Hi @taylorasdfjkl , could you issue a Merge request against my repo, then I can review and merge for further testing?

Note that the multiprocessing module has stability issues on Unix. The problem is that multiprocessing is accomplished with an OS level 'fork', and that causes the parent context to be available in the child, including file handles and locks. Due to this, Python 3.14 will change the default for multiprocessing from 'fork', to 'spawn' for Unix. Mac and Windows already use 'spawn' by default.

https://docs.python.org/3.12/library/multiprocessing.html#contexts-and-start-methods

I got bitten by this by having the child processes use the logging setup from the parent. So logging messages for debugging actually itself caused the processes to become more unstable.

I don't think the Python multiprocessing has any stability issues on Unix. At least I've never come across any.

Seems that what Python called "spawn" has no bearing to what the rest of the computing world refers to as spawn, so it confused me for a moment, as fork() is superior to that in just about every way.

Effectively spawn in Python is "fork(), but with only the resources deemed necessary". It has no relevance here as we don't share any handles across the processes, all is handled via ZeroMQ.

The issue here may well be as simple as taylorasdfjkl's change, I will see about either getting a MR from them to merge and test, or copying the changes manually, to see if it resolves the issue.

I got the MR 😃 Now merged into branch 57-errors-on-invoking-latest-version, feel free to check that branch out and test.

I will run some tests too and if no issues found or reported here, will merge into the version5 branch.

Ok, I will take absence of comments as news it is all working fine, so I will merge to version5 now and close ticket.

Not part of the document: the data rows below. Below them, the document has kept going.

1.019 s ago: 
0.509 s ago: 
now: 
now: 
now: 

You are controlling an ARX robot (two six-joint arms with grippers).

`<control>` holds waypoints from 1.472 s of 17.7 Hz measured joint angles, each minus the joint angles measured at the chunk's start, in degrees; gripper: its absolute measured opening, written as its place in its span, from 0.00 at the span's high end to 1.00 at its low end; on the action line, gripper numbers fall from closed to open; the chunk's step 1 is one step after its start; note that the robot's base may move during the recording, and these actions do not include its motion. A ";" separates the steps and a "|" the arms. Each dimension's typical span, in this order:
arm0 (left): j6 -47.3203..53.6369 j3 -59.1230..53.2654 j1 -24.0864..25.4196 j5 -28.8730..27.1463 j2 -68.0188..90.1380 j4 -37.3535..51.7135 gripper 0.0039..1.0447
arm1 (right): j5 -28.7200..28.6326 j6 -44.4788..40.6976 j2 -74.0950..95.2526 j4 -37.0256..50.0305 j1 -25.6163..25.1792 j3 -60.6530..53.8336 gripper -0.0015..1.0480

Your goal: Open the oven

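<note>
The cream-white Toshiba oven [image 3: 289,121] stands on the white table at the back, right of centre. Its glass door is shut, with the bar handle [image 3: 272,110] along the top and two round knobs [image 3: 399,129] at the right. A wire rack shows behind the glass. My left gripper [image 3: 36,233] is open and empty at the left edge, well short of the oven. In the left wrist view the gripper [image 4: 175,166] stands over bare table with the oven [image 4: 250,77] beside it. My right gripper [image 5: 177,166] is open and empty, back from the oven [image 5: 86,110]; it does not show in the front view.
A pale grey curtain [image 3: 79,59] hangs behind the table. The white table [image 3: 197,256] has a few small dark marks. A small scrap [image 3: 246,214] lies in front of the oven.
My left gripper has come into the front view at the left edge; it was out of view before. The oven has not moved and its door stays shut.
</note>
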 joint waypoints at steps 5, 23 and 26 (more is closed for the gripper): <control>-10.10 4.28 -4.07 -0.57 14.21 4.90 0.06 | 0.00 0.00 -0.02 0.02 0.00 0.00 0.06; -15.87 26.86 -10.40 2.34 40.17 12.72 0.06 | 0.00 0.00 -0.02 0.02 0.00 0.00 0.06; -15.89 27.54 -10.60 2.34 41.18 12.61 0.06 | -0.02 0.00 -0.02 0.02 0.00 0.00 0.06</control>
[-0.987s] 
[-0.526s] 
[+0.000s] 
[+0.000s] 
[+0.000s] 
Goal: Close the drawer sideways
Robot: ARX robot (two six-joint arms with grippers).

Thanks for bringing it to my attention!

this is still happening as far as I can tell. 1 worker hangs at the end, next run throws the same error:

Traceback (most recent call last):
  File "/home/user/git/flac2all/flac2all_pkg/__init__.py", line 446, in <module>
    main()
  File "/home/user/git/flac2all/flac2all_pkg/__init__.py", line 439, in main
    clustered_encode(localworkers=True)
  File "/home/user/git/flac2all/flac2all_pkg/__init__.py", line 101, in clustered_encode
    tsock.bind("tcp://*:2019")
  File "/usr/lib/python3.12/site-packages/zmq/sugar/socket.py", line 302, in bind
    super().bind(addr)
  File "zmq/backend/cython/socket.pyx", line 564, in zmq.backend.cython.socket.Socket.bind
  File "zmq/backend/cython/checkrc.pxd", line 28, in zmq.backend.cython.checkrc._check_rc
zmq.error.ZMQError: Address already in use (addr='tcp://*:2019')

@CameronReinhart What flac2all branch did you test with?